Hi everyone,
I have a >7000 dataset of bibliographic records from a domain-specific search I did in Scopus.
My goal is to group these data (all titles + abstracts) in a meaningful way.
My question is:
Do you recommend me any SOTA framework, workflow, pipeline, article, book, or tutorial, to perform this task?
Moreover, I have several doubts:
(1) I already tried CountVec + HDP, LSI, LDA with GENSIM, and LDA was good enough.
However with TF-IDF + NMF it was "coherent", too.
So, how I justify the use of any of these combinations: e.g., CountVec + LDA or TF-IDF + NMF
Is CountVec or TF-IDF only proper for some of these methods but not all ?
(2) If instead of a BOW approach I use embeddings, are there appropriate combinations whereas some others are not?

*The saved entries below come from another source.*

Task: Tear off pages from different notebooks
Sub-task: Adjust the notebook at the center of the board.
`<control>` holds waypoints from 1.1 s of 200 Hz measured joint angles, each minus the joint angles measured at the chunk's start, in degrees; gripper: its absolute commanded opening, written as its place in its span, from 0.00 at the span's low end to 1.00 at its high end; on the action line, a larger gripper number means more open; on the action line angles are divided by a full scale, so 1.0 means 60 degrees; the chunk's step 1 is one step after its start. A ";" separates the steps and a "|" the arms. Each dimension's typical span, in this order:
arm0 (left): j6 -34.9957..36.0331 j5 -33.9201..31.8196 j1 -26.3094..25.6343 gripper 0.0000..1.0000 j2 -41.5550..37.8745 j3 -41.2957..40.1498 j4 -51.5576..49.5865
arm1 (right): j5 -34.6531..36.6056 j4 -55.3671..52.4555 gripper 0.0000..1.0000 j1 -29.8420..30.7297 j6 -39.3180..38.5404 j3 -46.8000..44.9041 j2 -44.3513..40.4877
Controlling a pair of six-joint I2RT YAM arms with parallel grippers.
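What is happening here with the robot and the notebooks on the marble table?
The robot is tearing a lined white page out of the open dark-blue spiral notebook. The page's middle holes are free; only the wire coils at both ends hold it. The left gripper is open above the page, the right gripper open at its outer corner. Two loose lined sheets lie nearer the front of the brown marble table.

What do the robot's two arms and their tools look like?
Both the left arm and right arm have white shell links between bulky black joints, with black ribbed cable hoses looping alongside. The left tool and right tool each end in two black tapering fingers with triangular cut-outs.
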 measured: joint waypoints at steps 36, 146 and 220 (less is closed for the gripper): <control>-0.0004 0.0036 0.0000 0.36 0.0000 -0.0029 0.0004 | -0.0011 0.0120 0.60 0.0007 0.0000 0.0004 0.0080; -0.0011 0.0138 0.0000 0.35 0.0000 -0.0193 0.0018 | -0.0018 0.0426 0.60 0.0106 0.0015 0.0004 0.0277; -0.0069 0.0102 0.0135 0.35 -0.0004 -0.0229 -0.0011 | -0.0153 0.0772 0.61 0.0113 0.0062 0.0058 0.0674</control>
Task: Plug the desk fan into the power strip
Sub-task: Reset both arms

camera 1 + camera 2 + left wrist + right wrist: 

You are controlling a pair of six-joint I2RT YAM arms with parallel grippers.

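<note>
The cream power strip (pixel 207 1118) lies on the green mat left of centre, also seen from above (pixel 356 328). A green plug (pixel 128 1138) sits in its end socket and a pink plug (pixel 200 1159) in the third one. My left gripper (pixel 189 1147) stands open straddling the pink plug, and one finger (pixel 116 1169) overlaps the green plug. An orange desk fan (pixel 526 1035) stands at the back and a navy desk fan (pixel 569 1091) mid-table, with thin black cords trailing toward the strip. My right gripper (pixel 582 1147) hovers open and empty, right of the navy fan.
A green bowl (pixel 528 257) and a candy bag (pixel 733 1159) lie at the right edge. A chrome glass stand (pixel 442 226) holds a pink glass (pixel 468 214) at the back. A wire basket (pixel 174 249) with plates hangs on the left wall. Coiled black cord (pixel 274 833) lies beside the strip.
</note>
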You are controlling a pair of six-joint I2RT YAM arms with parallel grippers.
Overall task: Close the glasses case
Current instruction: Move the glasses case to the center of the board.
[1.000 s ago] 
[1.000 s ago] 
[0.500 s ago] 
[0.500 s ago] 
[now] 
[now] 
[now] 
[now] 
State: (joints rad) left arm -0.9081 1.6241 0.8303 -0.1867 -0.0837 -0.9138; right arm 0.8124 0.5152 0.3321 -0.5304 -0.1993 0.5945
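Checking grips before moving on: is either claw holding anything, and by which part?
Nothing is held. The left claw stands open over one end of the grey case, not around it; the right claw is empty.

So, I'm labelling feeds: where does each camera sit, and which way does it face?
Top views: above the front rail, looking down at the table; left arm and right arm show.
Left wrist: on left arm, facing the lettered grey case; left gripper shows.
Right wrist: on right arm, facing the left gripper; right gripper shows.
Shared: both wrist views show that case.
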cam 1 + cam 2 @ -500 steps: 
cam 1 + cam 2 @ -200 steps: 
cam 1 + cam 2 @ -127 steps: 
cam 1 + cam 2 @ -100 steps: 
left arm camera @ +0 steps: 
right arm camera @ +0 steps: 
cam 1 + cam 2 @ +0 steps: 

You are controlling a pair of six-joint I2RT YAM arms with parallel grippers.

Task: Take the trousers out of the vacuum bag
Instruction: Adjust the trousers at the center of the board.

For example, Word2Vec + LDA? But not SentVec + NMF?
(3) Finally, are any of these approaches (BOW or embeddings) more appropriate for a specific clustering technique (e.g., BOW + K-Means, embeddings + affinity propagation)?
Moreover, would it be appropriate to perform Topic Modeling in each cluster?
If so, which combination would be appropriate in this case?
I am writing an article, and as you know, reviewers are very picky, and that's why I am very detailed.
I hope my questions make sense.
If you have any advice, I would really appreciate it!
Thank you!
Carlos.